Para Eduarda Ferrão, não há “há qualquer dúvida de que, de um modo geral, a população está sensibilizada para este problema”, colaborando ativamente na economia da água. Também “o governo está a trabalhar no sentido de trazer água de outra barragem, a de Corumane, mas ainda vai levar algum tempo até a tubagem ficar pronta. Penso que então o problema ficará resolvido”, disse, confirmando a informação avançada pelo Notícias ao Minuto no primeiro artigo em que abordou o tema.

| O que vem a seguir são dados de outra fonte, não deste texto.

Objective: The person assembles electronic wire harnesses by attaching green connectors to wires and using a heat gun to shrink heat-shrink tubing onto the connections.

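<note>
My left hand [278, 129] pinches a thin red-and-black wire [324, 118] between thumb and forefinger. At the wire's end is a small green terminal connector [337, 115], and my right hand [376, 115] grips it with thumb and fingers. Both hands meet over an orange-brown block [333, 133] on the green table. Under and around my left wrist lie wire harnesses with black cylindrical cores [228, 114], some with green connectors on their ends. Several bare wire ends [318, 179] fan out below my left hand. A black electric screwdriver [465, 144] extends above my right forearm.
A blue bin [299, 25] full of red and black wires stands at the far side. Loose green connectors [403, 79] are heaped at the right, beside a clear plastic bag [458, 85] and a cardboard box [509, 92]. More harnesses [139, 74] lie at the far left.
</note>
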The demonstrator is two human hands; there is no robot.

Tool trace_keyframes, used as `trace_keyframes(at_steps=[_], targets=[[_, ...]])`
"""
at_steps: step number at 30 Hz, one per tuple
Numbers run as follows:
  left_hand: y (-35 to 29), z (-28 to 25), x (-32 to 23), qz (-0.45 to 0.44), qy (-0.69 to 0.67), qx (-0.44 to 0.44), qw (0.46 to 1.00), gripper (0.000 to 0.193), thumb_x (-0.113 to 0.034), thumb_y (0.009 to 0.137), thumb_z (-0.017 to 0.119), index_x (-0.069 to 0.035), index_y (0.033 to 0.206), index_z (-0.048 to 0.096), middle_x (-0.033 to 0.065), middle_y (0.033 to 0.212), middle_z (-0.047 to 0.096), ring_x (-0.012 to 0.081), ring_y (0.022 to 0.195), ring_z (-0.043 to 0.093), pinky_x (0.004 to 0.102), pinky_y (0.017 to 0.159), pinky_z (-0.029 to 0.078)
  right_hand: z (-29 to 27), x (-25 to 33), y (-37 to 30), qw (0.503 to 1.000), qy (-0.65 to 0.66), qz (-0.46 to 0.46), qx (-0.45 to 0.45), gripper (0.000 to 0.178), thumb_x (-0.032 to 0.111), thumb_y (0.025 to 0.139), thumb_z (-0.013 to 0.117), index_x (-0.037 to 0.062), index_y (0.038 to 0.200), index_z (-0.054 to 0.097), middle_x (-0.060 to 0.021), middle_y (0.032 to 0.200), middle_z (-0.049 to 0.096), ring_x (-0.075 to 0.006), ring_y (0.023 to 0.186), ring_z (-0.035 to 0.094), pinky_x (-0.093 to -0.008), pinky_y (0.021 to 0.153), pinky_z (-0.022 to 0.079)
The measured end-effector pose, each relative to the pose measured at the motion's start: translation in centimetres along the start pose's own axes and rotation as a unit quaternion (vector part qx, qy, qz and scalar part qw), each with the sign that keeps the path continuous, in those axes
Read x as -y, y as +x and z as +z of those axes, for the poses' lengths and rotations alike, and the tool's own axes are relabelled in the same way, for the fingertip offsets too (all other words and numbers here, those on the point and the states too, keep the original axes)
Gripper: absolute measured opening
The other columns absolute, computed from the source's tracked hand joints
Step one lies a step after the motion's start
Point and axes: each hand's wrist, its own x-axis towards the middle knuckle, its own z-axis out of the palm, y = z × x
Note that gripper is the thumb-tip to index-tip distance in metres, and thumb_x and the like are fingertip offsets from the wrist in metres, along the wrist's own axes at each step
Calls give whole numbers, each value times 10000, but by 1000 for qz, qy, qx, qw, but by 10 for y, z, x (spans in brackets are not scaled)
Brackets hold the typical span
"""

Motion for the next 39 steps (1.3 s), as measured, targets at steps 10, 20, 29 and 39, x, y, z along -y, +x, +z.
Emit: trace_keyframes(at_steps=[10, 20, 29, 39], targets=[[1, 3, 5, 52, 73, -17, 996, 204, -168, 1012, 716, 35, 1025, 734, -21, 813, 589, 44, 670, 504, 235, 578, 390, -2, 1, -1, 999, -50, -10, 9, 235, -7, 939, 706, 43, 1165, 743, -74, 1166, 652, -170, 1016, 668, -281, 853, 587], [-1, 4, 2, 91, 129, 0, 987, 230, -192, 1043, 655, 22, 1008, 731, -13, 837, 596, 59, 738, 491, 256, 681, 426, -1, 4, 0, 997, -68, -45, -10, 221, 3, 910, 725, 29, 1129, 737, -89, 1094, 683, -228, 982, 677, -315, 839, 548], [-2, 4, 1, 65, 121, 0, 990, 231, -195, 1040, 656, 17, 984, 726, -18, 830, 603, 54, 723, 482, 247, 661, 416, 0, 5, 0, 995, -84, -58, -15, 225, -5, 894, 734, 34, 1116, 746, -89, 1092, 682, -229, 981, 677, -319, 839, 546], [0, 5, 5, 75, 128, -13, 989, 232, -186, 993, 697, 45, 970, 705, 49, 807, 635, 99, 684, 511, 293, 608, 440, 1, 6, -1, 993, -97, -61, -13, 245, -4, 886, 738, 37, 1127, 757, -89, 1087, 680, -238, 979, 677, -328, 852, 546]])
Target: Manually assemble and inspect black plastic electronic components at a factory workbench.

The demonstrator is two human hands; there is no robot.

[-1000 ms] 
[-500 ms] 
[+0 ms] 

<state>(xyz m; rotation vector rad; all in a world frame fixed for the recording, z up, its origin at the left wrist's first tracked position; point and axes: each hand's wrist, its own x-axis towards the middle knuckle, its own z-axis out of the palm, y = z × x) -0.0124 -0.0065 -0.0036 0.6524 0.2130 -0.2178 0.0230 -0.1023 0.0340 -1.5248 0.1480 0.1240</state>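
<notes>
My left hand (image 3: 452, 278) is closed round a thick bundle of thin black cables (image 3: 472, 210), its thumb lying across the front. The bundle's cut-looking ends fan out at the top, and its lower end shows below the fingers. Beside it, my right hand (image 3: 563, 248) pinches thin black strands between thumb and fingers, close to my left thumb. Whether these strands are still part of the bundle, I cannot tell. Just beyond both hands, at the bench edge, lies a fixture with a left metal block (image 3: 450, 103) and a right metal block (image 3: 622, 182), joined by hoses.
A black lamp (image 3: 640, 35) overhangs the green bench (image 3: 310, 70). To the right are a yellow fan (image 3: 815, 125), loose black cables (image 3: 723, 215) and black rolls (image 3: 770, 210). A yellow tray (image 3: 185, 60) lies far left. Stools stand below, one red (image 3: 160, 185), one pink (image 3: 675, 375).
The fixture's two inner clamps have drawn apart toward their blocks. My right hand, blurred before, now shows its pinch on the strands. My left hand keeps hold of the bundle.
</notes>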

Curiosamente, o país, que vive com falta de água, tem também sofrido com água a mais. As cheias não têm ajudado a terminar a seca. “Infelizmente as chuvas que têm caído aqui no sul, nem sempre caem no sítio certo, na barragem dos Pequenos Libombos, que fornece a água para esta zona. As cheias têm ocorrido no centro e norte do país, portanto não pode resolver o problema da seca que acontece no sul”, disse. “Sei que tem causado sérios problemas porque cai em zonas em que há população menos favorecida, com habitações precárias e que o governo tem procurado realocá-las noutros locais”, concluiu
“Infelizmente as chuvas que têm caído aqui no sul, nem sempre caem no sítio certo, na barragem dos Pequenos Libombos", explicou Eduarda Ferrão© Notícias ao Minuto
Se não quer viver dias semelhantes aos aqui relatados, o melhor é ter atenção ao que faz a este 'ouro transparente'. Lembre-se, “os recursos não são inesgotáveis”.